EXERCISE DESCRIPTION: Produce as output only the lines below starting at the line with "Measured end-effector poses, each" and continuing through the line with "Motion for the", each one exactly as written.

DATA EXCERPT:
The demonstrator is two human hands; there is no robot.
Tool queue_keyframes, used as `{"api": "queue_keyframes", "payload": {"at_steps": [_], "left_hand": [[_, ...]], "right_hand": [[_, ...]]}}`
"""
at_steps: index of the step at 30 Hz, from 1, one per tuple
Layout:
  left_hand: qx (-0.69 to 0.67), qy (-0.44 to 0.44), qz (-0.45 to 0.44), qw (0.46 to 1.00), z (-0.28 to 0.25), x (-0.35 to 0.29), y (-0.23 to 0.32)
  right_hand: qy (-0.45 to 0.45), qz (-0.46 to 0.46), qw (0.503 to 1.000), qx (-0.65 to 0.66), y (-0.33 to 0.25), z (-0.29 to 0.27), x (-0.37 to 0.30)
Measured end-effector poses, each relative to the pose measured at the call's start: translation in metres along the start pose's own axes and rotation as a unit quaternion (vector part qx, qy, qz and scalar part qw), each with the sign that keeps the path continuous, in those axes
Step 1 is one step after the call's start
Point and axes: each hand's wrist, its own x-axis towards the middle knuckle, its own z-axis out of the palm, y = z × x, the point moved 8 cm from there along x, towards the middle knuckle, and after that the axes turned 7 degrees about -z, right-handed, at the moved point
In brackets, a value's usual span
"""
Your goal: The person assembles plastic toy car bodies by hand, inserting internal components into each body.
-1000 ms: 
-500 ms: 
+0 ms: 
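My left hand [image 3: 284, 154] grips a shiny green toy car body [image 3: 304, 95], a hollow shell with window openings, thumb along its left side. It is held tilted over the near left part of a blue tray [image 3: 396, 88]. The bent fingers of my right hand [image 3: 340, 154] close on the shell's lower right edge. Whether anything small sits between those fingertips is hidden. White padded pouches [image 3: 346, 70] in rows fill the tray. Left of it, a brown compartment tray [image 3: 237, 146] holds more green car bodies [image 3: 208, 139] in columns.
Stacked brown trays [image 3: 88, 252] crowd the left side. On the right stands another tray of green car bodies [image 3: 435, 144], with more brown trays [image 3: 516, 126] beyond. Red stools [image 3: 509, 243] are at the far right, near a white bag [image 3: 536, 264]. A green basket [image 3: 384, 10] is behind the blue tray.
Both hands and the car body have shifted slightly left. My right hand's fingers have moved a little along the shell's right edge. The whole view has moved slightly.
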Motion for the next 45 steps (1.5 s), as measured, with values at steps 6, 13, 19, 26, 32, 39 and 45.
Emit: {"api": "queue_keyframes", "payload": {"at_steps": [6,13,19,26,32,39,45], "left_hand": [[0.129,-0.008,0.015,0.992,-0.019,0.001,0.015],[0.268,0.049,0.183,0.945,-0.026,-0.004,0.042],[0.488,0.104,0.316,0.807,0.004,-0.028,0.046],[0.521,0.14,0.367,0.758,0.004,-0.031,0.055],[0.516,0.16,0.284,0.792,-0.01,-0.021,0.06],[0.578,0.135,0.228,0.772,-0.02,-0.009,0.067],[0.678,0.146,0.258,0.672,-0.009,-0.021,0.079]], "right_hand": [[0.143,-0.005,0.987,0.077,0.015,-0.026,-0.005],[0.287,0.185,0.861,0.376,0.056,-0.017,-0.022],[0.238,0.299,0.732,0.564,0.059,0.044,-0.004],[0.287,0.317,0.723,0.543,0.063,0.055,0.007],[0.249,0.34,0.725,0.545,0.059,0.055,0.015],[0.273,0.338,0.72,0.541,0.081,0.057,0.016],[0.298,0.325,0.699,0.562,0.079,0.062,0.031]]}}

TASK OUTPUT:
Measured end-effector poses, each relative to the pose measured at the call's start: translation in metres along the start pose's own axes and rotation as a unit quaternion (vector part qx, qy, qz and scalar part qw), each with the sign that keeps the path continuous, in those axes
Step 1 is one step after the call's start
Point and axes: each hand's wrist, its own x-axis towards the middle knuckle, its own z-axis out of the palm, y = z × x, the point moved 8 cm from there along x, towards the middle knuckle, and after that the axes turned 7 degrees about -z, right-handed, at the moved point
In brackets, a value's usual span
"""
Your goal: The person assembles plastic toy car bodies by hand, inserting internal components into each body.
-1000 ms: 
-500 ms: 
+0 ms: 
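My left hand [image 3: 284, 154] grips a shiny green toy car body [image 3: 304, 95], a hollow shell with window openings, thumb along its left side. It is held tilted over the near left part of a blue tray [image 3: 396, 88]. The bent fingers of my right hand [image 3: 340, 154] close on the shell's lower right edge. Whether anything small sits between those fingertips is hidden. White padded pouches [image 3: 346, 70] in rows fill the tray. Left of it, a brown compartment tray [image 3: 237, 146] holds more green car bodies [image 3: 208, 139] in columns.
Stacked brown trays [image 3: 88, 252] crowd the left side. On the right stands another tray of green car bodies [image 3: 435, 144], with more brown trays [image 3: 516, 126] beyond. Red stools [image 3: 509, 243] are at the far right, near a white bag [image 3: 536, 264]. A green basket [image 3: 384, 10] is behind the blue tray.
Both hands and the car body have shifted slightly left. My right hand's fingers have moved a little along the shell's right edge. The whole view has moved slightly.
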Motion for the next 45 steps (1.5 s), as measured, with values at steps 6, 13, 19, 26, 32, 39 and 45.

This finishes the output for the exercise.